A jurista da Deco Proteste destaca esse empenho, materializado em várias medidas positivas para os consumidores, especialmente nos seguros de doença, com a suspensão da anulação automática das apólices ou da suspensão da actualização de preço, salvo se benéficas para cliente, ou o alargamento das coberturas e a comparticipação de testes no âmbito da covid-19.

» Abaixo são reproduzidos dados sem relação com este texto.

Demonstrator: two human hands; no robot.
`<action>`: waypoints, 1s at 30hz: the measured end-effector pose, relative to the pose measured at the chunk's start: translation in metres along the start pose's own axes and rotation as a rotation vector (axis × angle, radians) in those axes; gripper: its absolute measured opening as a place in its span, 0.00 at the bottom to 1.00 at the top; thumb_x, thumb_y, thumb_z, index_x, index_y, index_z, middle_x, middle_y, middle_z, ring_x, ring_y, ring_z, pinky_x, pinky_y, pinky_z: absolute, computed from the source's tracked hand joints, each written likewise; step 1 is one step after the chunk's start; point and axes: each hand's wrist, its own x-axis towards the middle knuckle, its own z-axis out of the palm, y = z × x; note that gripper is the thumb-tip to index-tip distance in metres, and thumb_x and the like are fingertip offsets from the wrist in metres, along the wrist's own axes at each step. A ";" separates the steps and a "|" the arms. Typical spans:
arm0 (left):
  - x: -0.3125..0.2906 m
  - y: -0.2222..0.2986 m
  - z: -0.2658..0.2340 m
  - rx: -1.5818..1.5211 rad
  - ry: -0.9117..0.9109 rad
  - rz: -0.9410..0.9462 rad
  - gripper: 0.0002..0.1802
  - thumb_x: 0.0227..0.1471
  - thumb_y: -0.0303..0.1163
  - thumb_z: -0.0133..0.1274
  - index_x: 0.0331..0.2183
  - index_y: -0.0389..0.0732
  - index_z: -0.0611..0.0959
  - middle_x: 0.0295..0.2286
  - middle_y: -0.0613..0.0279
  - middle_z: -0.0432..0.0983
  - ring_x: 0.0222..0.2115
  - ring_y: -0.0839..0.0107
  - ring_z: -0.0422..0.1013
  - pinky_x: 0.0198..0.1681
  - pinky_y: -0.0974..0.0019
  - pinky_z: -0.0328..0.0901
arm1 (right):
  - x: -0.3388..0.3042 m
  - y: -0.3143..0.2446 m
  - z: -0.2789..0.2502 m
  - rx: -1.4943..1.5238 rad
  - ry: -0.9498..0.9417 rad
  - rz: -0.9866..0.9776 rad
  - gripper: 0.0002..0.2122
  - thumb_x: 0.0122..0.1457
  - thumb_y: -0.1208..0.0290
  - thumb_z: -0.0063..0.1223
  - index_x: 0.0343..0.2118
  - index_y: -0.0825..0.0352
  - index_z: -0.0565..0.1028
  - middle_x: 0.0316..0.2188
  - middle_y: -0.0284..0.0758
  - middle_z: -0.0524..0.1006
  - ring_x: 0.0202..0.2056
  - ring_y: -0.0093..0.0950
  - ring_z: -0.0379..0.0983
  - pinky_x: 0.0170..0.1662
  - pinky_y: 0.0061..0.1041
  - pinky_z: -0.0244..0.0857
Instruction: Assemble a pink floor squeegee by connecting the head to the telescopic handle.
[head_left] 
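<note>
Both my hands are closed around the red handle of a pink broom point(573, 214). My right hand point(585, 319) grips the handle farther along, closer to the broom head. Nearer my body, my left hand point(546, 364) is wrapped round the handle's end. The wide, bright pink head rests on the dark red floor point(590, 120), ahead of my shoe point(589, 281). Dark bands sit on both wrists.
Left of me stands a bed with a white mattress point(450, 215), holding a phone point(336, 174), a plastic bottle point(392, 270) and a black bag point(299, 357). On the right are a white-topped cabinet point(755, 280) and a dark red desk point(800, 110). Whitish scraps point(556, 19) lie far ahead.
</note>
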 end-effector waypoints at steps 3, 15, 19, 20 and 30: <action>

No contexto atual, mas também dada a autonomia de cada seguradora para ajustar a sua oferta, a ASF tem deixado alguns alertas. “O contexto pós-covid-19, ao induzir a quebras de produção e deterioração da rendibilidade do negócio, vem enfatizar a necessidade de as empresas de seguros manterem políticas sãs de tarifação, de subscrição de riscos e de constituição de provisões técnicas suficientes, num ambiente de previsível competitividade acrescida”, refere na Análise de Riscos do Sector Segurador e dos Fundos de Pensões, de Agosto, em que deixa um
alerta ao sector.
Acrescenta o regulador que, “de facto, a adopção de comportamentos de underpricing e/ou de underreserving deixaria as empresas de seguros ainda mais vulneráveis à evolução dos mercados financeiros, densificando pressões sobre a sua solvabilidade e rendibilidade”.